Suu Kyi yang kini berusia 75 tahun merupakan putri dari tokoh pergerakan kemerdekaan bangsa Myanmar Jenderal Aung San yang dibunuh 2 hari sebelum proklamasi kemerdekaan Myanmar dari Inggris pada 1948.
Ia pernah menjadi tahanan rumah selama 15 tahun saat militer berkuasa selepas kepulangannya dari pengasingannya di Inggris.
Hingga kemudian ia sempat dianugerahi Nobel perdamaian pada tahun 1991 atas perlawanannya terhadap kekejaman militer di Myanmar.
Setelah situasi politik di Myanmar berubah ia dibebaskan pada tahun 2010, Suu Kyi mulai aktif berpolitik praktis dan mendirikan Partai NLD yang pada tahun 2015 memenangkan pemilu yang membawa dirinya disebut pemimpin de facto negeri yang berbatasan langsung dengan Banglades ini.
Aung San Suu Kyi meskipun menang dalam pemilu namun tak bisa menjadi Presiden lantaran konsitusi Myanmar tak membolehkan siapapun yang memiliki anak dari warga negara asing menjadi Presiden.

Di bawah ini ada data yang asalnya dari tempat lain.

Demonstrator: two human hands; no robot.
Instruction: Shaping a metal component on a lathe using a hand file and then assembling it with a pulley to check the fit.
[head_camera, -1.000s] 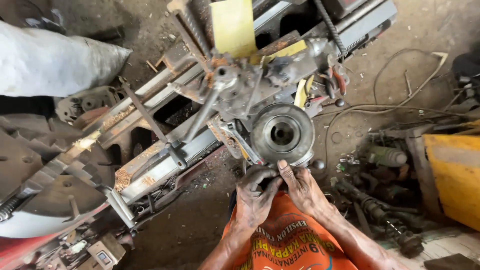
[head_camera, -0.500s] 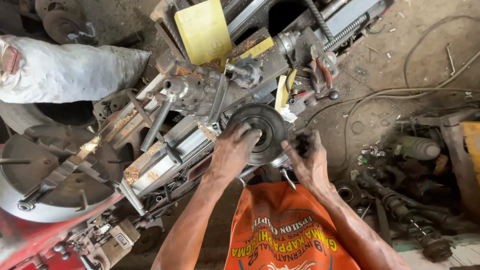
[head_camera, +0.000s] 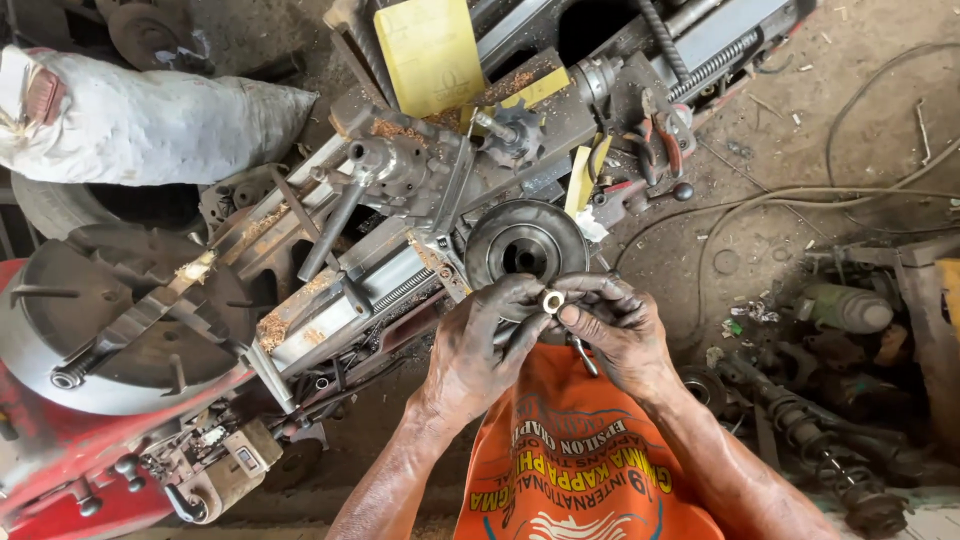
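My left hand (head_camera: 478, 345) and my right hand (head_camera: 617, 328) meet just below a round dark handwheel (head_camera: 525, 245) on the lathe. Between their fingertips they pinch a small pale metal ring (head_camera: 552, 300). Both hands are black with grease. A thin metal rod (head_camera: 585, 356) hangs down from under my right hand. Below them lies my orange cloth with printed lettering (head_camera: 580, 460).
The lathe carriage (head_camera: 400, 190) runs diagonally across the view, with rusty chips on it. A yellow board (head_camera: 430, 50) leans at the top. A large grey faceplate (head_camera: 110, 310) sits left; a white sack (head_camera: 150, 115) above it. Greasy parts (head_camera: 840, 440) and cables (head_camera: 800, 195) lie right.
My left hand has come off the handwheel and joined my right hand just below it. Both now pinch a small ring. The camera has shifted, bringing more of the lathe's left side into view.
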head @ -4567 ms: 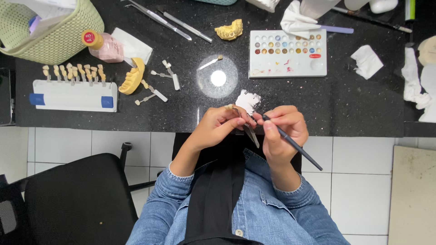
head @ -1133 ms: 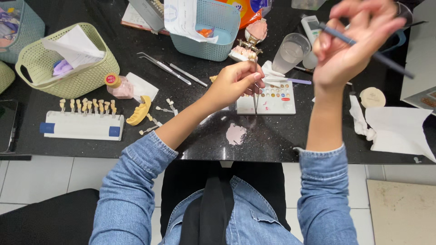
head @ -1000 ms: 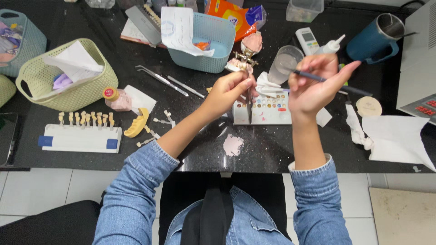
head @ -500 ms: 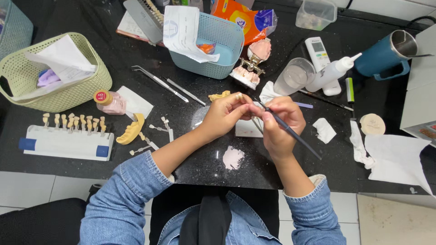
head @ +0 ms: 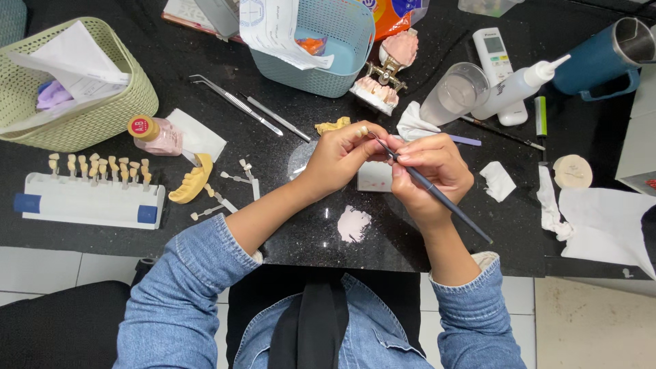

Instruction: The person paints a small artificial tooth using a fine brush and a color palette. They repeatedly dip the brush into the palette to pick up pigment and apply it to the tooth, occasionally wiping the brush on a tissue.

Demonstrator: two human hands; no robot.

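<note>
**Brush tip meets a small tooth piece above the black worktop**

A small pale tooth piece [head: 364,130] sits pinched at the fingertips of the left hand [head: 339,156], held above the black worktop [head: 287,225], just in front of the person's chest. The left fingers are closed tight around it. The right hand [head: 432,171] grips a thin dark brush [head: 437,195] like a pen, fingers clenched on the shaft, its tip touching the tooth piece and its handle slanting down and away to the right.

Directly under the hands lies a white mixing palette [head: 374,176], mostly hidden, and nearer the table edge a pale pink smear of powder [head: 353,223]. Beside the left fingertips rests a yellowish wax piece [head: 332,126]. Behind the hands stand a pink-and-white dental model on an articulator [head: 386,72], a clear plastic cup [head: 454,92], a white squeeze bottle [head: 519,85] and a crumpled tissue [head: 415,125].

To the left lie two metal instruments [head: 236,104], a yellow dental arch [head: 191,183], a small pink bottle with a yellow cap [head: 154,134], and a white shade guide with a row of tooth samples [head: 89,198]. A green basket [head: 102,113] and a blue basket [head: 328,72], both holding papers, sit at the back. A blue mug [head: 598,61] stands far right.
</note>
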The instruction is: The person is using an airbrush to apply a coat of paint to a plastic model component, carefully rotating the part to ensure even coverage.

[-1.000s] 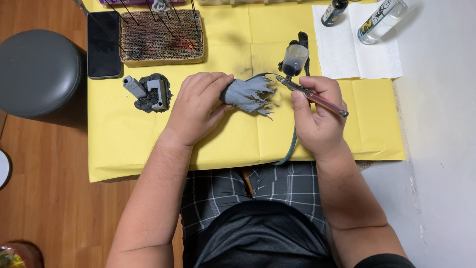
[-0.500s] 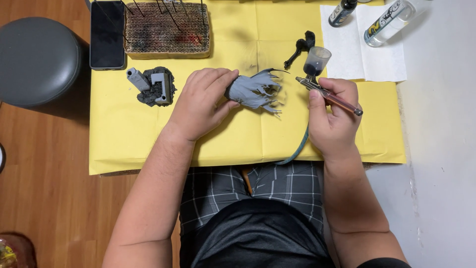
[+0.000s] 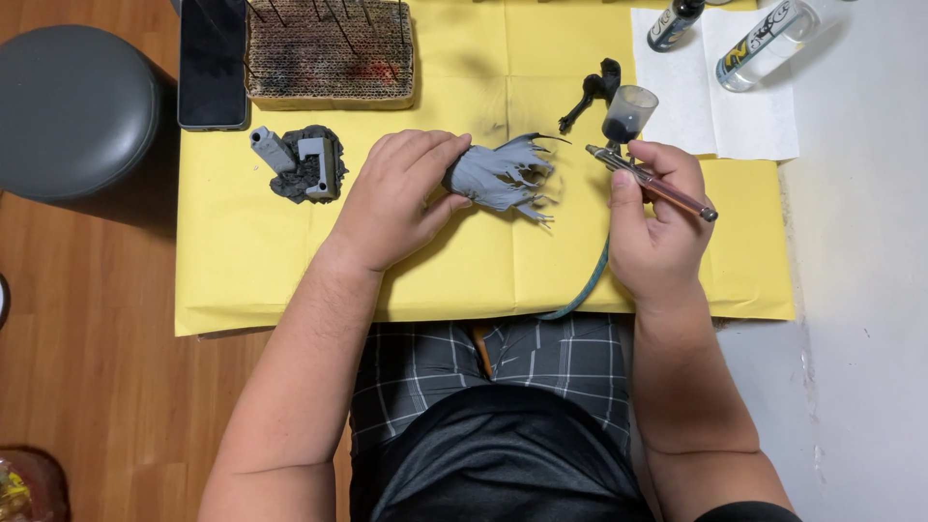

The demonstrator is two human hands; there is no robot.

Seperti diketahui saat Suu Kyi berada di Inggris ia memiliki suami berkewarganegaraan Inggris , dan dari pernikahannya tersebut ia dikarunia anak, makanya posisi politik Suu Kyi disebut pemimpin de facto tak bisa menjadi Presiden.
Karena konstitusi di Myanmar tak membolehkan seseorang menjabat presiden jika memiliki anak dari warganegara asing.
Nama baik Suu Kyi di mata Internasional tergerus lantaran sikapnya yang tak jelas terhadap kemungkinan genosida Suku Rohingya di negaranya, padahal ia memiliki kewenangan untuk mencegah kejadian tersebut.
Myanmar sendiri merupakan salah satu negara yang dianggap paling tidak stabil di Asia Tenggara, kekuasaan militer yang cenderung diktator ini membuat negara ini lumayan tertutup seperti Korea Utara.
Tadinya masyarakat internasional memiliki harapan besar bahwa demokrasi  yang terjadi belakangan akan membawa Myanmar lebih terbuka dan rakyatnya bertambah sejahtera.